**WHAT YOU WILL DO**
Your task is to copy every line below that contains the word "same".

(Stored records)
☆ ☆ ☆ ☆
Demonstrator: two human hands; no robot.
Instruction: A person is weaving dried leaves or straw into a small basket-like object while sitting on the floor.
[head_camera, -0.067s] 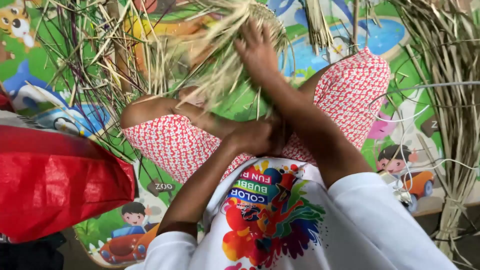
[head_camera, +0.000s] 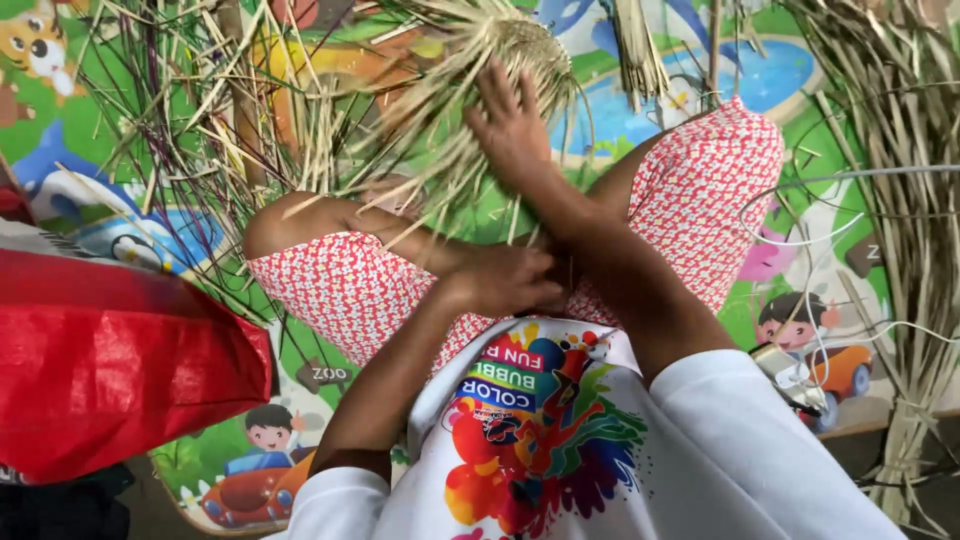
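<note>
Weaving seems to be the work in hand: our right hand lies spread, fingers extended, against the half-woven straw piece, which sits up above our knees over the colourful play mat. Our left hand is curled near our lap, at the lower ends of the strands; whether it pinches any of them we cannot tell.

We judge the straw piece very light and springy, its woven crown fairly firm while the loose strips fanning from it are dry, thin and likely to crease or split if bent sharply. The best hold looks to be the dense woven part, palm flat behind it, not the free ends. More dried strips hang at our right, and a red bag lies at our left.
</note>
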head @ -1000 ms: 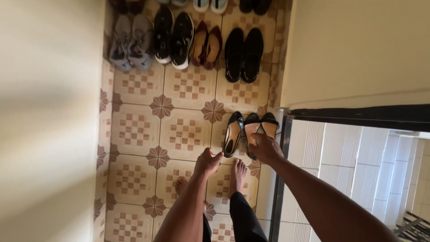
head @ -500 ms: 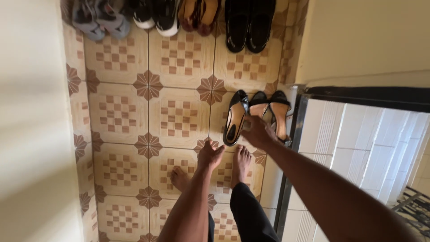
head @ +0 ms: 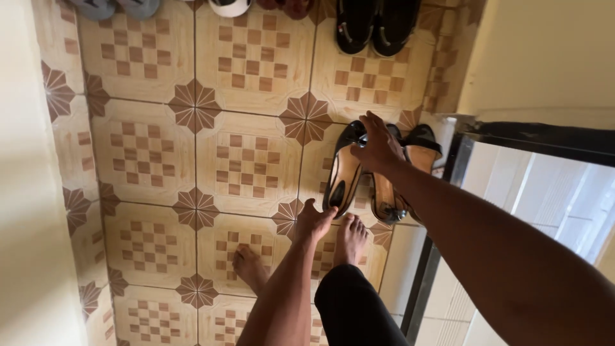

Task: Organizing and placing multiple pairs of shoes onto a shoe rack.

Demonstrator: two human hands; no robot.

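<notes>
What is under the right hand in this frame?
The right hand rests on black heeled shoes with tan insoles, lying on the patterned tile floor. The hand covers their middle parts, so whether the fingers grip them cannot be seen.

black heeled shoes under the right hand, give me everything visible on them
The black heeled shoes lie on the patterned tile floor beside the dark door frame, toes pointing away from the person. Glossy black uppers, tan insoles, open backs with straps. The right hand rests on top of them, fingers spread. The left hand hangs near the left shoe's heel, apparently not touching.
</notes>
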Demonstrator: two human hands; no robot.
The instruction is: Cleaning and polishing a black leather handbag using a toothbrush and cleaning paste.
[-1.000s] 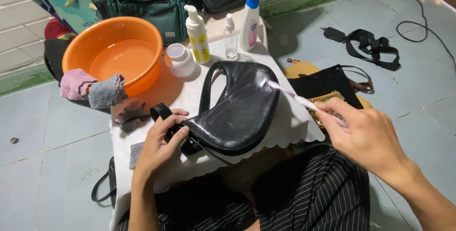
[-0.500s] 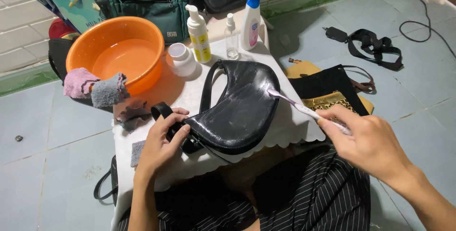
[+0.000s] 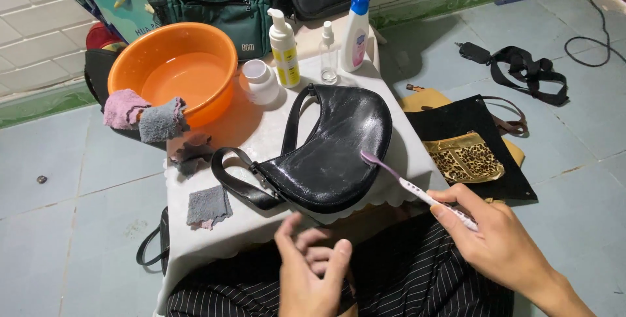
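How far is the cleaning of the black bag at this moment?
Looks done: the black crescent-shaped leather bag shines wet across most of its face. In hand: the right hand holds a pink-and-white toothbrush, its bristles at the bag's lower right edge; the left hand is empty, off the bag. Left, probably: wiping; the grey cloth square lies unused beside the strap.

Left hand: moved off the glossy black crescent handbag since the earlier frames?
Yes. The left hand has come off the glossy black crescent handbag, back toward the person's lap, open.
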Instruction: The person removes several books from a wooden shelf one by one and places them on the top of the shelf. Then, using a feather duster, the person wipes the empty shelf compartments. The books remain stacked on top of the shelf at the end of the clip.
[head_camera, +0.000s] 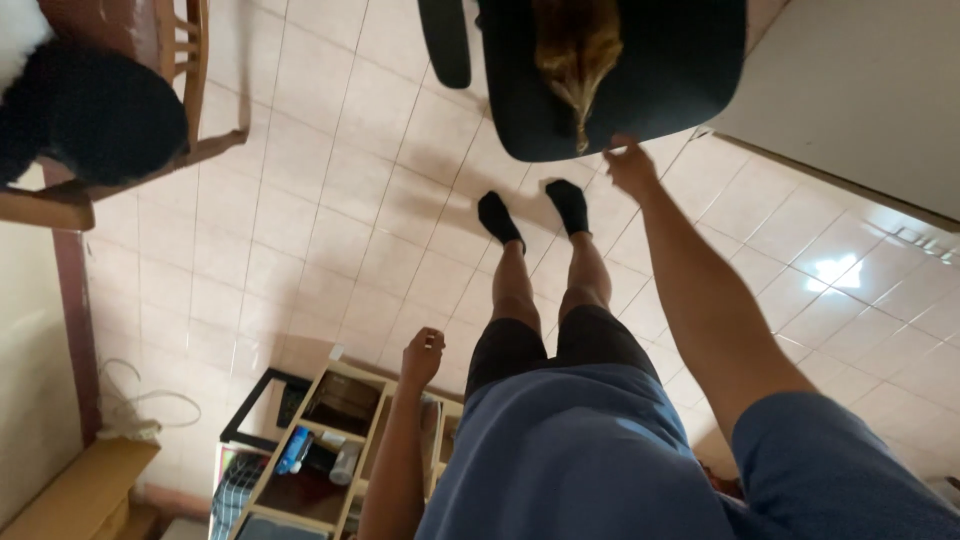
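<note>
I am standing on a tiled floor, looking down past my blue shirt and black shorts to my feet in black socks (535, 212). My right hand (630, 166) reaches forward and touches the edge of a black chair seat (660, 70). A tuft of brown hair or fur (575, 50) hangs over that seat. My left hand (423, 352) hangs loosely curled at my side, holding nothing, just above a low wooden shelf (330, 440).
The wooden shelf holds bottles and small items. A wooden chair (190, 90) with a black cushion (95, 115) stands at the left. A white cord (135, 405) lies on the floor by a cardboard box (80, 485). A white panel (860, 90) is at the upper right.
</note>
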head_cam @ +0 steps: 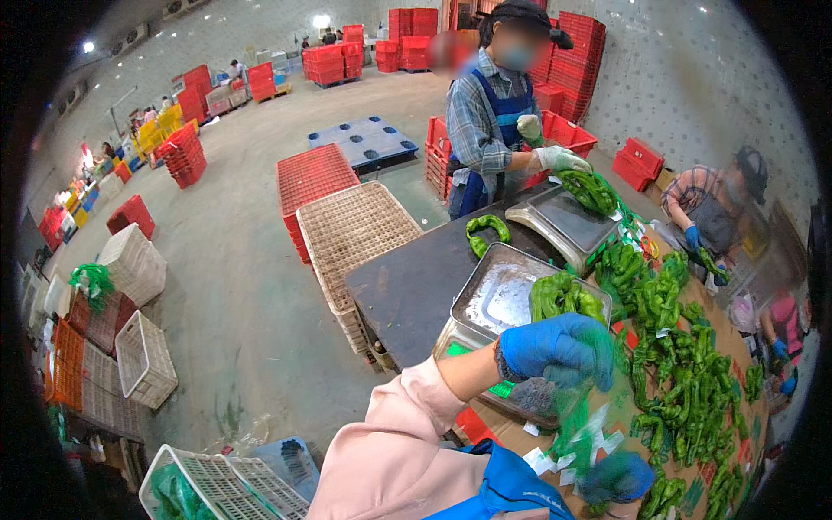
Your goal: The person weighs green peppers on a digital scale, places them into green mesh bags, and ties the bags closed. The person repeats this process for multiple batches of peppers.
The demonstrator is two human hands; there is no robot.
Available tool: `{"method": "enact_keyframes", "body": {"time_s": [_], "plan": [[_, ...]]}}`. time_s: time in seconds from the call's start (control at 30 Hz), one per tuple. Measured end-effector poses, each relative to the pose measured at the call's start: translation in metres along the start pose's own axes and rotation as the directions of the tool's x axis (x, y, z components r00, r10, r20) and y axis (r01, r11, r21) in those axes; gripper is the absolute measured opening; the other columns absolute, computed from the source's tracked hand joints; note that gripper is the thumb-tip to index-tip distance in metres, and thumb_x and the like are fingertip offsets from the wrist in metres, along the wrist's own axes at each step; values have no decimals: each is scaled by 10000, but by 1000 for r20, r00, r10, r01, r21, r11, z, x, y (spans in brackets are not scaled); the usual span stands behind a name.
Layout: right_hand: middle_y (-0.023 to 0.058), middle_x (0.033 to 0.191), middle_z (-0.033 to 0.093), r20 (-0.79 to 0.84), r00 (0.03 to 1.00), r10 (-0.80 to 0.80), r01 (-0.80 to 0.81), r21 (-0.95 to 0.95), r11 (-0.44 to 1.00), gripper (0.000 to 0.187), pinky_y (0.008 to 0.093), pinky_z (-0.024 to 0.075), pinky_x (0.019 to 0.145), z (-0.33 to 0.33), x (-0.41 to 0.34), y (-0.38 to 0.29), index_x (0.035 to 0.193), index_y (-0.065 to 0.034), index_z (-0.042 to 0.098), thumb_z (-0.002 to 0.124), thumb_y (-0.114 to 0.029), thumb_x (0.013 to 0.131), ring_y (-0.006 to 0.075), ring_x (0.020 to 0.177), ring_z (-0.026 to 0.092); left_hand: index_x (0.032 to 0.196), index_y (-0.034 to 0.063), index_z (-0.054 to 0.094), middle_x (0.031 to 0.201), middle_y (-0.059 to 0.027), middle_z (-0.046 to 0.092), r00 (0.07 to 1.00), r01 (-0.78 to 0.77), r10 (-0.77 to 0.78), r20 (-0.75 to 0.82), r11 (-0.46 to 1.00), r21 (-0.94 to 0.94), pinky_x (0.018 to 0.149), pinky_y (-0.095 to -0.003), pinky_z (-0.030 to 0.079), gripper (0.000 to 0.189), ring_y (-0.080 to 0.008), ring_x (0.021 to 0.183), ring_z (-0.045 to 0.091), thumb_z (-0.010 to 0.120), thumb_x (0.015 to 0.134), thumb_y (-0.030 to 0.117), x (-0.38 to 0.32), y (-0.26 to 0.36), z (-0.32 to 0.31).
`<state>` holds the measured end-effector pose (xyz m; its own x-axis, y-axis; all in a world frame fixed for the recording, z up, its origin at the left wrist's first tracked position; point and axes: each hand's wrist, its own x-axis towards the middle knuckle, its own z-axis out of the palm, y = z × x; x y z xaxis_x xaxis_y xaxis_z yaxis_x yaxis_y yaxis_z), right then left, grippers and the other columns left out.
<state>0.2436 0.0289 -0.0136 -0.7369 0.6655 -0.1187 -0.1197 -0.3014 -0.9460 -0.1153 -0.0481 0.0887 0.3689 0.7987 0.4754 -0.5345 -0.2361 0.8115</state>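
My left hand [552, 351], in a blue glove, closes on green netting [575, 416] in front of the near scale; the netting is blurred and hangs down with white tags [601, 435]. My right hand [617, 478], also blue-gloved and blurred, is low at the right beside the tags; whether its fingers hold anything cannot be told. Behind my left hand, green peppers [559, 296] lie on the metal pan of the near scale [487, 305]. A large heap of long green peppers [689, 383] spreads over the table to the right of both hands.
A co-worker [494, 130] in white gloves handles bagged peppers [588, 192] on the far scale [565, 221]. Another person [708, 201] works at the right. A curved pepper [487, 234] rests on the dark tabletop [396, 286]. Stacked crates [357, 227] adjoin the table's left edge.
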Motion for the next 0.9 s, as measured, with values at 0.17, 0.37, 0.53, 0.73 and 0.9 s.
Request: {"method": "enact_keyframes", "body": {"time_s": [0.17,0.37,0.53,0.73,0.9], "plan": [[155,979,659,298,861,412,-158,-613,774,344,349,511,806,41,64,-74,1137,-33,610,550,-272,897,258,881,649,963,22,682,925,-103,686,650,-7,-169,741,974,228,708,-309,487,311,-172,835,638,698,815,295,27,23,37],[183,956,660,332,881,338,241,-928,283,351,384,513,736,85,116,-139,1096,-38,638,619,-279,843,302,829,648,983,34,661,901,-160,663,327,-282,-450,831,793,540,700,-398,465,313,-294,800,609,593,884,323,62,6,47],[198,870,619,350,935,-51,320,-900,-297,441,443,475,664,105,126,-115,1059,-13,634,685,-351,780,362,750,597,1046,58,661,973,-177,663,532,-171,-837,125,38,984,737,-442,481,530,-342,854,626,622,789,521,67,25,-3],[152,1170,535,345,927,-149,175,-746,-642,716,454,451,830,133,134,-104,1298,-101,479,755,-344,684,367,1055,519,1013,68,670,979,-220,646,830,210,-431,-354,-346,915,804,-423,487,591,-356,913,629,576,789,607,81,57,-74],[183,1198,520,219,970,-106,75,-682,-727,742,471,452,851,161,167,-119,1386,-106,381,699,-301,745,389,1077,514,996,80,674,1084,-159,644,979,176,57,-193,-710,682,822,-398,502,246,-310,959,632,577,795,183,88,75,-100]]}}
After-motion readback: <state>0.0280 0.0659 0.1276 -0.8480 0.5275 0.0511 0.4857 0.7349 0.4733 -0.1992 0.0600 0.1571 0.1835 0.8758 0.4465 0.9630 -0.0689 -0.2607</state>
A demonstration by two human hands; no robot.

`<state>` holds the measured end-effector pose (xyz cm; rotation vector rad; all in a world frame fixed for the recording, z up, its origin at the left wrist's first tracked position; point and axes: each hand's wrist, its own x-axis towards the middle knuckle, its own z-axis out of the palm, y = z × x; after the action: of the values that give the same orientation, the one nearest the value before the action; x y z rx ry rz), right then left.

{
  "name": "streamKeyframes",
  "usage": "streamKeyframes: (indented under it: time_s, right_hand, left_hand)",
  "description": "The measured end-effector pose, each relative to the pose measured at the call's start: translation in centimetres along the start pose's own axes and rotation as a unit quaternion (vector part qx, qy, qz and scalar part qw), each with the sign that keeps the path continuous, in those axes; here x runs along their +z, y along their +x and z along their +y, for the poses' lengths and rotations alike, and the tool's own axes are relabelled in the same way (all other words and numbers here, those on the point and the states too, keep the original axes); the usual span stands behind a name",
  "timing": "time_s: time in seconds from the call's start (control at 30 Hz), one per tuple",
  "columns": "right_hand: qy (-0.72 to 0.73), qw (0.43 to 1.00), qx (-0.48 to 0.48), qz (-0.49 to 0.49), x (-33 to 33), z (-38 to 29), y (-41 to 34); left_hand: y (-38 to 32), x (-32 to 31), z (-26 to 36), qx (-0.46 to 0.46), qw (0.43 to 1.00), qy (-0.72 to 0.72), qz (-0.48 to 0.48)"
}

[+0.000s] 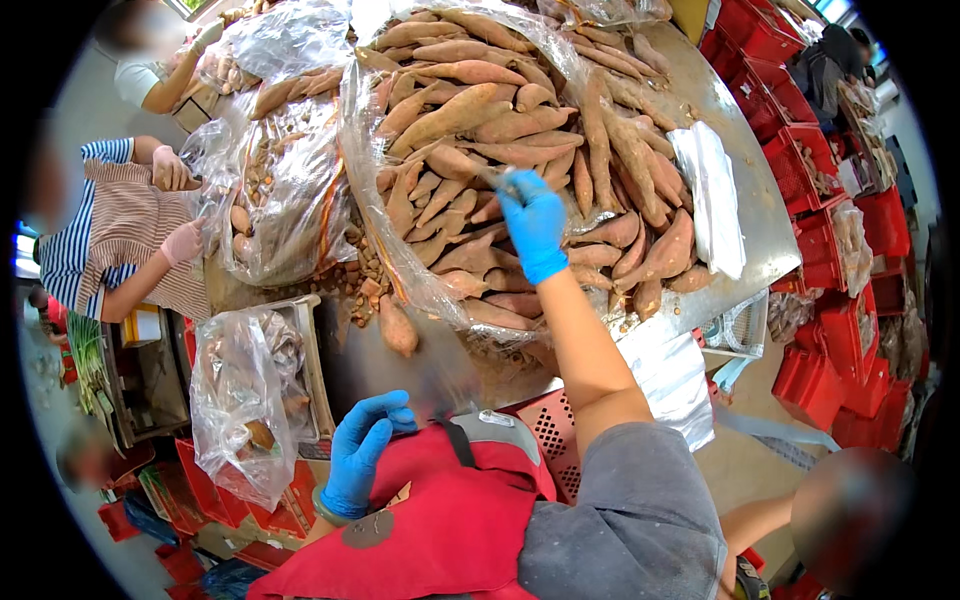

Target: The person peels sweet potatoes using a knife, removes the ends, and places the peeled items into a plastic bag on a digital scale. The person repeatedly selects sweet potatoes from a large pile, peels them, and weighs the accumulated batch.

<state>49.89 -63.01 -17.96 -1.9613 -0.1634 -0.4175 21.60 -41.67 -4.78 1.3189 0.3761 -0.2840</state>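
A large heap of sweet potatoes [495, 135] lies before me in an opened clear plastic bag [367, 172]. My right hand [534, 221], in a blue glove, is over the middle of the heap. Its fingers are closed on a thin tool [491, 177], blurred and probably a small knife. The tool's tip is at the end of one sweet potato [452, 161]; whether they touch I cannot tell. My left hand [360, 454], gloved in blue too, hovers by my red apron [442, 517], fingers loosely bent and apart, nothing in them. Near the table's front edge lies a single sweet potato [397, 327].
Cut-off pieces [367, 289] litter the metal table [750, 247]. White bags [706, 199] lie at its right. To the left, a person in pink gloves [171, 169] works at another plastic bag [292, 187]. A crate [319, 360] stands front left; red crates [806, 165] line the right.
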Motion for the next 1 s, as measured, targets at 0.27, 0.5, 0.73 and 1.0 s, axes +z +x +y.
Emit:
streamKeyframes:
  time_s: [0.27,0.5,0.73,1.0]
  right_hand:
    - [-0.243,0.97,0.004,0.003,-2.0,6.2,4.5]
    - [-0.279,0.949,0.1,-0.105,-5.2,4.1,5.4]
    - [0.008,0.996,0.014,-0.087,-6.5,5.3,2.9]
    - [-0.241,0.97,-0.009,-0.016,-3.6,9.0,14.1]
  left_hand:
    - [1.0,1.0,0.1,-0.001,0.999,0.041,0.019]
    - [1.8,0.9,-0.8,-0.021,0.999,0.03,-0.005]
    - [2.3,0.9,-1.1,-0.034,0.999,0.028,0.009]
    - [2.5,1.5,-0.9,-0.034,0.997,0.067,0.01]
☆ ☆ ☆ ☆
**RESPONSE TO THE TASK**
`<state>` holds the measured end-effector pose (xyz cm; rotation vector rad; all in a world frame fixed for the recording, z up, its origin at the left wrist's first tracked position; point and axes: each hand's wrist, its own x-axis towards the middle knuckle, its own z-axis out of the palm, y = z × x; after the action: of the values that give the same orientation, the one nearest the value before the action; x y z rx ry rz), right then left.
  "description": "The measured end-effector pose, each relative to the pose measured at the call's start: translation in centimetres along the start pose's own axes and rotation as a unit quaternion (vector part qx, qy, qz and scalar part qw), each with the sign that keeps the path continuous, in those axes; here x runs along their +z, y along their +x and z along their +y, for the poses' lengths and rotations alike, and the tool's own axes are relabelled in the same way (all other words and numbers here, those on the point and the states too, keep the original axes); the usual span stands behind a name",

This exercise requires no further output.